Stephan Thomae (born 19 June 1968) is a German lawyer and politician of the Free Democratic Party (FDP) who has been serving as a member of the Bundestag from the state of Bavaria from 2009 till 2013 and since 2017.

Early life and career 
After graduating from the humanistic Carl-von-Linde-Gymnasium Kempten, Thomae did his military service. He then studied history and law, which he completed in 1993 as Magister Artium and in 1995 with the first state examination in law. 

Since Thomae passed his second state examination in 1998, he has been working as a lawyer.

Political career 
Thomae first became a member of the Bundestag in the 2009 German federal election. In parliament, he served on the Committee on Legal Affairs and Consumer Protection; its Subcommittee on European Affairs; the Budget Committee; and the Audit Committee.
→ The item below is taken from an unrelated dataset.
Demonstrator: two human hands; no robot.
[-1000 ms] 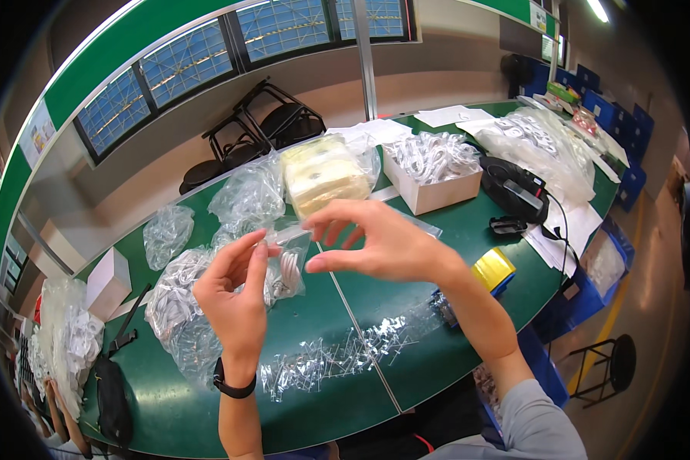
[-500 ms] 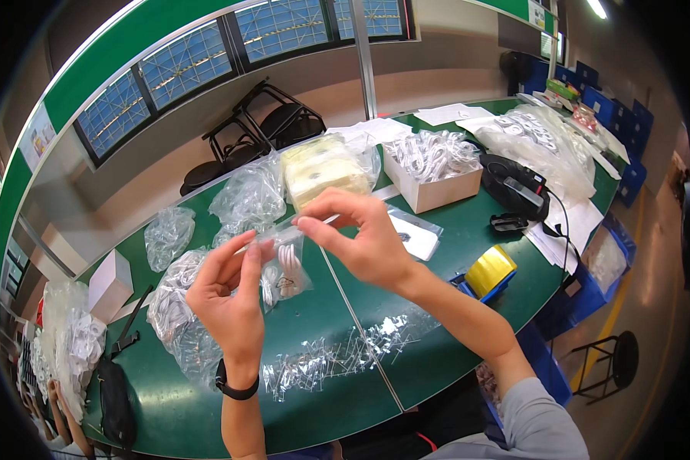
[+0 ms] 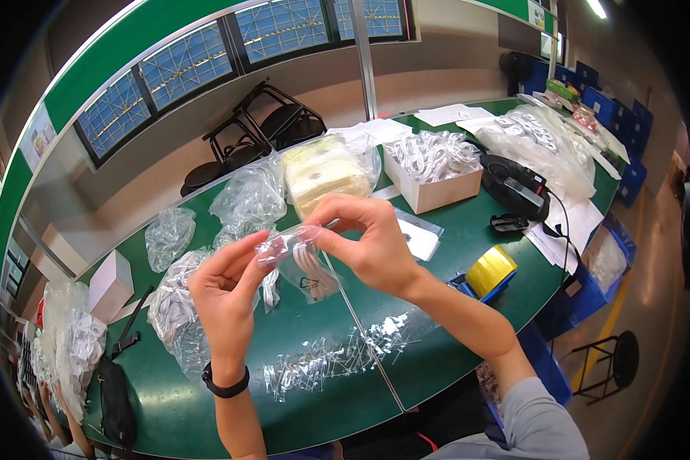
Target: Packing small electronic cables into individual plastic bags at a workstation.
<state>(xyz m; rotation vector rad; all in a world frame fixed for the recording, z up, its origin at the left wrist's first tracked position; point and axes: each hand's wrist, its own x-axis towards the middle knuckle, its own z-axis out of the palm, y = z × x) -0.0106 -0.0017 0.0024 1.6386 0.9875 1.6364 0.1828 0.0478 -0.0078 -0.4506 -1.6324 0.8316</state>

Thomae became a member of the Bundestag again in the 2017 German federal election. He has since been serving as deputy chairman of the FDP parliamentary group under the leadership of chairman Christian Lindner. He also joined the Committee for the Scrutiny of Acoustic Surveillance of the Private Home and the Parliamentary Oversight Panel (PKGr), which provides parliamentary oversight of Germany's intelligence services BND, BfV and MAD.

In addition to his committee assignments, Thomae is part of the German-Ukrainian Parliamentary Friendship Group.

In the negotiations to form a so-called traffic light coalition of the Social Democrats (SPD), the Green Party and the FDP following the 2021 federal elections, Thomae led his party's delegation in the working group on children, youth and families; his co-chairs from the other parties are Serpil Midyatli and Katrin Göring-Eckardt.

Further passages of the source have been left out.